I think that the point that makes me more excited is that we can train trillion-parameter giants and distill them down to just billions without losing the magic. Imagine coding with Claude 4 Opus-level intelligence packed into a 10B model running locally at 2000 tokens/sec - like instant AI collaboration. That would fundamentally change how we develop software.

coolspot

10B * 2000 t/s = 20,000 GB/s memory bandwidth . Apple hardware can do 1k GB/s .

artembugara

Disclamer: probably dumb questions

so, the 20b model.

Can someone explain to me what I would need to do in terms of resources (GPU, I assume) if I want to run 20 concurrent processes, assuming I need 1k tokens/second throughput (on each, so 20 x 1k)

Also, is this model better/comparable for information extraction compared to gpt-4.1-nano, and would it be cheaper to host myself 20b?

mlyle

An A100 is probably 2-4k tokens/second on a 20B model with batched inference.

Multiply the number of A100's you need as necessary.

Here, you don't really need the ram. If you could accept fewer tokens/second, you could do it much cheaper with consumer graphics cards.

Even with A100, the sweet-spot in batching is not going to give you 1k/process/second.

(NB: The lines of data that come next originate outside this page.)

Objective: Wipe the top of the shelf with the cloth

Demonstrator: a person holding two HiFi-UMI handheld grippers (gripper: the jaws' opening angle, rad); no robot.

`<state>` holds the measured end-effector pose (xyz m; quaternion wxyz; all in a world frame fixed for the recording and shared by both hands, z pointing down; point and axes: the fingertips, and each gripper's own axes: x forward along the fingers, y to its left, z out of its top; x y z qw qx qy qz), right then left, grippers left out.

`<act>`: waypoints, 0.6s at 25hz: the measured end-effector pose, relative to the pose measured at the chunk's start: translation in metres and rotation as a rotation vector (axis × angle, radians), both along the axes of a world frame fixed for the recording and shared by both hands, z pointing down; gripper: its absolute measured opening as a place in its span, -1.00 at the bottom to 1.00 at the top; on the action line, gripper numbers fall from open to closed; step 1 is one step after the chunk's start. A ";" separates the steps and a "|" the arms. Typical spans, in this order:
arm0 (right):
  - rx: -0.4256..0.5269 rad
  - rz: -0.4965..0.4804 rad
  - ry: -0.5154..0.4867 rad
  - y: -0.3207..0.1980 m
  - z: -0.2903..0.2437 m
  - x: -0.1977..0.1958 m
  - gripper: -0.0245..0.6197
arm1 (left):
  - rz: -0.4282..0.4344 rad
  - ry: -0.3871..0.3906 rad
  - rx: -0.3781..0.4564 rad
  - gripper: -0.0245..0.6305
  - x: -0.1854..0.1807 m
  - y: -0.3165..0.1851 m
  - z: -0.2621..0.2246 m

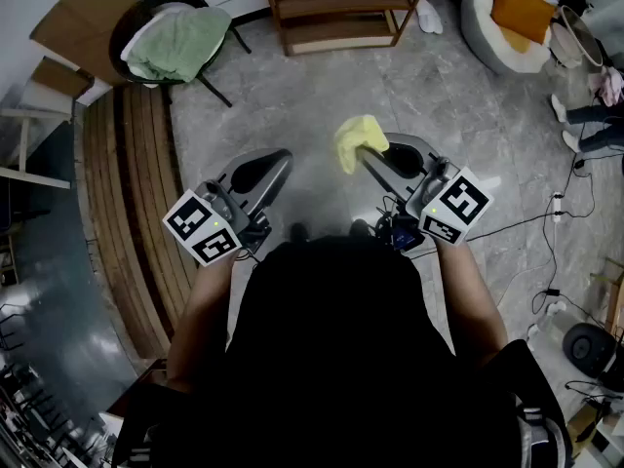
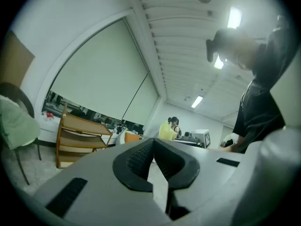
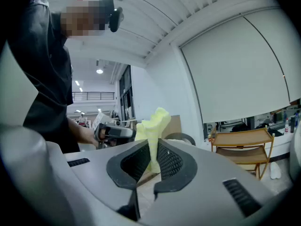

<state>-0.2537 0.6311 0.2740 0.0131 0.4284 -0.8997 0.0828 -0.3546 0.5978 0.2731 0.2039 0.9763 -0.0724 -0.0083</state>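
Fingers [image 3: 172, 163] clamping yellow cloth [image 3: 155, 121], right gripper [image 3: 151, 144]; left gripper [image 2: 153, 144] closed, empty.
I'm holding a thin pinch; cloth could slip while wiping wooden shelf [image 1: 341, 10].

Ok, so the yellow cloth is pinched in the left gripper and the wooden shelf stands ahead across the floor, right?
Not quite. The yellow cloth is pinched in the right gripper, not the left: the right gripper view shows it between those jaws. The left gripper is shut on nothing. The wooden shelf does stand ahead across the floor.
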 end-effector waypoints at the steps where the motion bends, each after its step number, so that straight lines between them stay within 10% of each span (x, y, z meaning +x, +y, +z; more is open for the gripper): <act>1: -0.008 0.002 -0.002 0.003 0.000 -0.004 -0.79 | 0.003 -0.007 0.000 -0.89 -0.002 0.002 0.001; 15: -0.080 0.080 0.007 -0.038 0.014 -0.086 -0.79 | -0.010 -0.072 -0.044 -0.89 -0.087 -0.026 0.030</act>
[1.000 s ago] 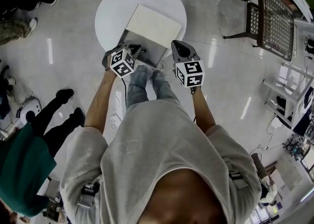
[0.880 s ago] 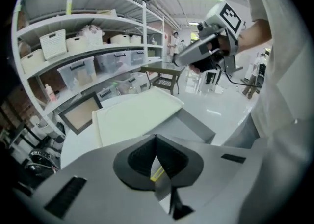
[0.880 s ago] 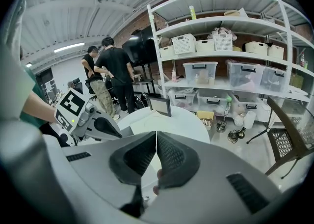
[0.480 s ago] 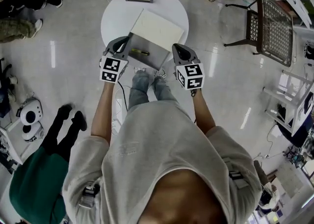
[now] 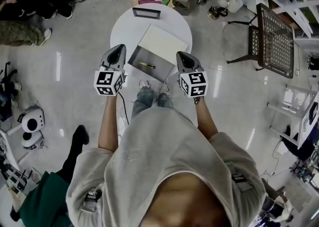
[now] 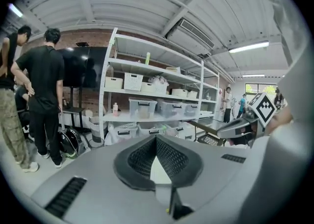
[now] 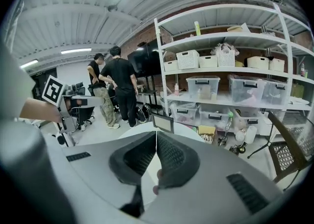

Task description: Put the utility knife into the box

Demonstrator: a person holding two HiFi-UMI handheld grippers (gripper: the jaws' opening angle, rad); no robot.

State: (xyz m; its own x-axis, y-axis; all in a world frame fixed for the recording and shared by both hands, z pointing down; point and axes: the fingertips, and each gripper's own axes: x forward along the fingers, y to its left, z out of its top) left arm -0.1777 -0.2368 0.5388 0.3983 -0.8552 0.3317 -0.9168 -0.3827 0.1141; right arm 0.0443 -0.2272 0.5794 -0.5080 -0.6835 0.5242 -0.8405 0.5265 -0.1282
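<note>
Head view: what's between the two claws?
The open box, with the utility knife lying inside it. The head view shows this.

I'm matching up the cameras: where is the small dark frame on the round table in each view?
Head view: frame, top centre, far edge of round table.
Left gripper view: not in it.
Right gripper view: frame at picture centre.
Shared landmark: person in camouflage trousers.

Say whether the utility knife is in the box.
In. The head view shows the utility knife lying inside the open box.
</note>
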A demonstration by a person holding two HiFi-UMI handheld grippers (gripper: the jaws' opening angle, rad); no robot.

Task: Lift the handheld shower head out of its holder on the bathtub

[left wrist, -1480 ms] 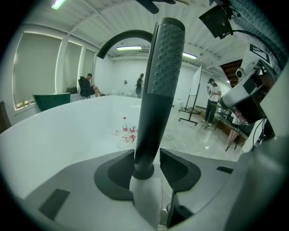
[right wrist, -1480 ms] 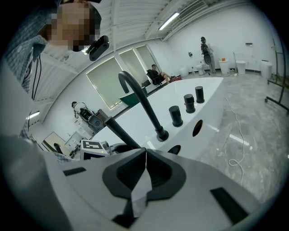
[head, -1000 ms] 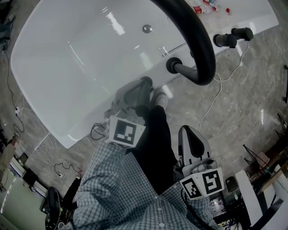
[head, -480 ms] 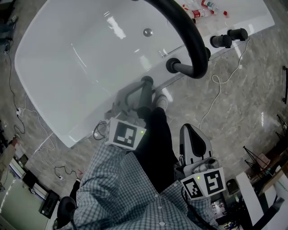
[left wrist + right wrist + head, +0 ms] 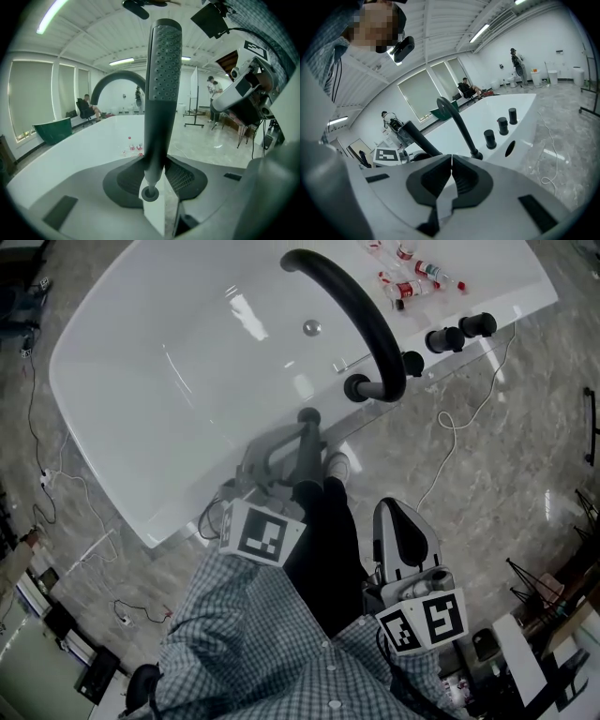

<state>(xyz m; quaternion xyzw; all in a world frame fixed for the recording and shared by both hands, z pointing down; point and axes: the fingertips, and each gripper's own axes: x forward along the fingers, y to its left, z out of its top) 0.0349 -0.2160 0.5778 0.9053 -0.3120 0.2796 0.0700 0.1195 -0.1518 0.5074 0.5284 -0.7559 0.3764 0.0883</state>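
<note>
The left gripper (image 5: 157, 174) is clamped on the shower head (image 5: 161, 79), which stands upright at frame centre, by the bathtub's (image 5: 141, 381) near rim. The step wants a firm squeeze and a straight lift, clear of the black tap arch (image 5: 361, 306). The right gripper (image 5: 451, 164) is closed on nothing.

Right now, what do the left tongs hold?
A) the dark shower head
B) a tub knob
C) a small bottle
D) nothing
A: in the left gripper view, the left tongs are closed on the lower end of the dark shower head, which stands upright between them.
</note>
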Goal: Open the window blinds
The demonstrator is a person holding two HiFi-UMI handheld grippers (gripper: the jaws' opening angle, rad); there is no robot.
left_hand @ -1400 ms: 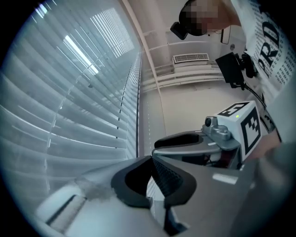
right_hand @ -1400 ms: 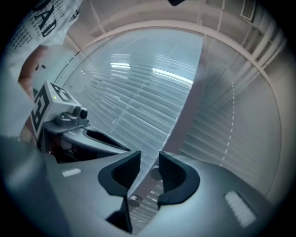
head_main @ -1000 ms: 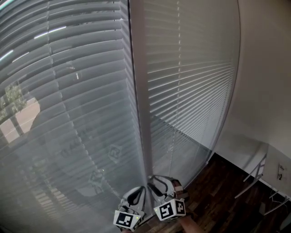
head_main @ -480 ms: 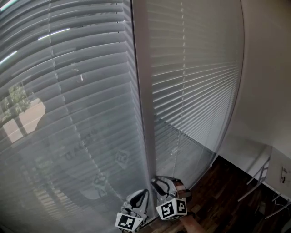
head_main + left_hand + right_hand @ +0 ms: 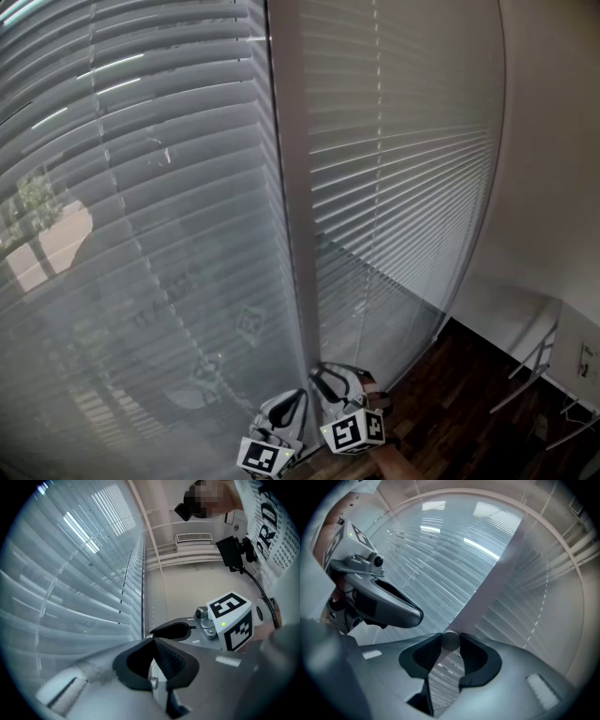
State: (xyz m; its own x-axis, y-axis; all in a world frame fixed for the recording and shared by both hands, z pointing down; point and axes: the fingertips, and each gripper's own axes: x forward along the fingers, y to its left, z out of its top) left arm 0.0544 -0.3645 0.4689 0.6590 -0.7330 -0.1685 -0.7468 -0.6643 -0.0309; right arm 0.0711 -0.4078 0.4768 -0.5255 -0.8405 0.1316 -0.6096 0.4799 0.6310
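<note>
Window blinds (image 5: 169, 206): two slatted panels, one either side of a pale vertical mullion (image 5: 289, 187). Slats are nearly closed; on the left panel a little outdoor light and greenery shows through at the far left edge. The right panel runs to the white wall (image 5: 553, 187), above a dark wood floor (image 5: 450, 412).

Right gripper (image 5: 450, 644): low, at the foot of the mullion, just in front of the blinds. Its jaws have just been closing. A round grey rod end (image 5: 450, 640) sits between the pad tips, touching both, so the grip is fairly wide and on that rod end. Slats of the blinds fill the view beyond the jaws, with the mullion rising diagonally from behind the rod end.

Left gripper (image 5: 152, 640): just beside the right one, on its left, also at the mullion's base. Jaw tips meet in a narrow V; I can make out nothing held between them. The blinds lie to its left and run away towards the ceiling; the right gripper's marker cube (image 5: 232, 620) sits close on its right.
</note>
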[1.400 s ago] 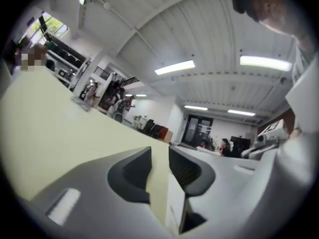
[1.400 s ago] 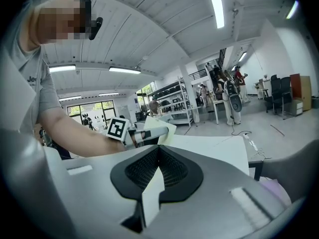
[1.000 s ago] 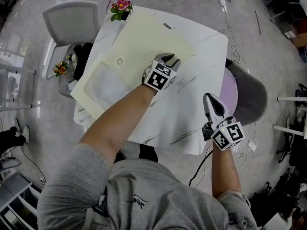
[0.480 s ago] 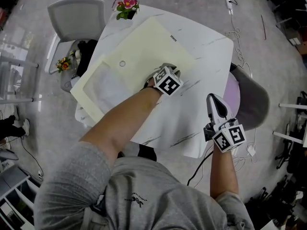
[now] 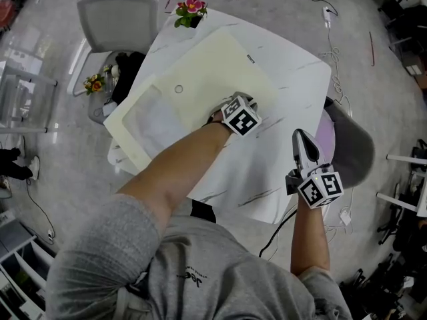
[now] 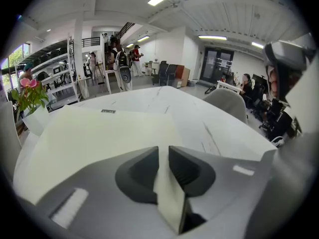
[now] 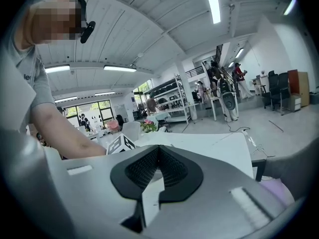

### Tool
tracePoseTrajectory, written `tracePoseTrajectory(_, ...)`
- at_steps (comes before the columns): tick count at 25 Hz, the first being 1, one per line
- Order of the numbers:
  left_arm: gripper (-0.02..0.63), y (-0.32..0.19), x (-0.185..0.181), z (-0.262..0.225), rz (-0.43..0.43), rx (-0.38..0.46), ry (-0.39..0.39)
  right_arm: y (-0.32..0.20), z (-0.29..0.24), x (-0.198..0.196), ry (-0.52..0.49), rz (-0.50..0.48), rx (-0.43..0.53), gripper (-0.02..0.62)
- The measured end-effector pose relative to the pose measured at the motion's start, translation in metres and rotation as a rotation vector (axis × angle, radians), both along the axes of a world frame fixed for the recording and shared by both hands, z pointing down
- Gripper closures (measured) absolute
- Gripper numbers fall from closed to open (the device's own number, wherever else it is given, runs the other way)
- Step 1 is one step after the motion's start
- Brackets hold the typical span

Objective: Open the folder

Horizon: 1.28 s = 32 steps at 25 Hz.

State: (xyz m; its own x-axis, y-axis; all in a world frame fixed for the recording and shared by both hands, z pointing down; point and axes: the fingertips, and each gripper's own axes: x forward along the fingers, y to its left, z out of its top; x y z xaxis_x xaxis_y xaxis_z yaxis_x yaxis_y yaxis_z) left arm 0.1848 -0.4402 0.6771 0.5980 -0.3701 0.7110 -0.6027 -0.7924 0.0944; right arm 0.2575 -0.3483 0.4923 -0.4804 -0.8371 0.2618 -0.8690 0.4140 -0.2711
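Note:
A large pale yellow folder [image 5: 200, 72] lies across the white marble table [image 5: 293, 79], with a lighter see-through pocket panel [image 5: 150, 122] at its left end. My left gripper [image 5: 230, 110] is at the folder's right edge, tilted down and low over the table. In the left gripper view a strip of the yellow folder cover [image 6: 167, 193] stands pinched between the jaws of the left gripper [image 6: 163, 151], which are opening slightly. The rest of the folder [image 6: 99, 133] spreads out ahead. My right gripper [image 5: 301, 139] hovers over the table's near right edge, shut and empty; its tips [image 7: 158, 151] meet.
A pot of pink flowers [image 5: 192, 9] stands at the table's far corner. A white chair [image 5: 117, 19] is behind it, and a grey chair [image 5: 353, 145] with a lilac seat is at the right. A small dark tag [image 5: 251, 59] lies beyond the folder. Cables run over the floor.
My left gripper has sunk toward the table with the folder's edge in it, so the cover lies flatter. The right gripper has barely shifted.

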Motion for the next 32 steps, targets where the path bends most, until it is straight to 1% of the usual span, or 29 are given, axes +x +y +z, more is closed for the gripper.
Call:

Of course, you could go up to H100...

d3m0t3p

You can batch only if you have distinct chat in parallel,

mythz

gpt-oss:20b is ~14GB on disk [1] so fits nicely within a 16GB VRAM card.

[1] https://ollama.com/library/gpt-oss

dragonwriter

You also need space in VRAM for what is required to support the context window; you might be able to do a model that is 14GB in parameters with a small (~8k maybe?) context window on a 16GB card.

artembugara

thanks, this part is clear to me.

but I need to understand 20 x 1k token throughput

I assume it just might be too early to know the answer

Tostino

I legitimately cannot think of any hardware that will get you to that throughput over that many streams with any of the hardware I know of (I don't work in the server space so there may be some new stuff I am unaware of).

PeterStuer

(answer for 1 inference) Al depends on the context length you want to support as the activation memory will dominate the requirements. For 4096 tokens you will get away with 24GB (or even 16GB), but if you want to go for the full 131072 tokens you are not going to get there with a 32GB consumer GPU like the 5090. You'll need to spring for at the minimum an A6000 (48GB) or preferably an RTX 6000 Pro (96GB).

Also keep in mind this model does use 4-bit layers for the MoE parts. Unfortunately native accelerated 4-bit support only started with Blackwell on NVIDIA. So your 3090/4090/A6000/A100's are not going to be fast. An RTX 5090 will be your best starting point in the traditional card space. Maybe the unified memory minipc's like the Spark systems or the Mac mini could be an alternative, but I do not know them enough.

vl

How Macs compare to RTXs for this? I.e. what numbers can be expected from Mac mini/Mac Studio with 64/128/256/512GB of unified memory?

petuman

> assuming I need 1k tokens/second throughput (on each, so 20 x 1k)

3.6B activated at Q8 x 1000 t/s = 3.6TB/s just for activated model weights (there's also context). So pretty much straight to B200 and alike. 1000 t/s per user/agent is way too fast, make it 300 t/s and you could get away with 5090/RTX PRO 6000.

spott

Groq is offering 1k tokens per second for the 20B model.

You are unlikely to match groq on off the shelf hardware as far as I'm aware.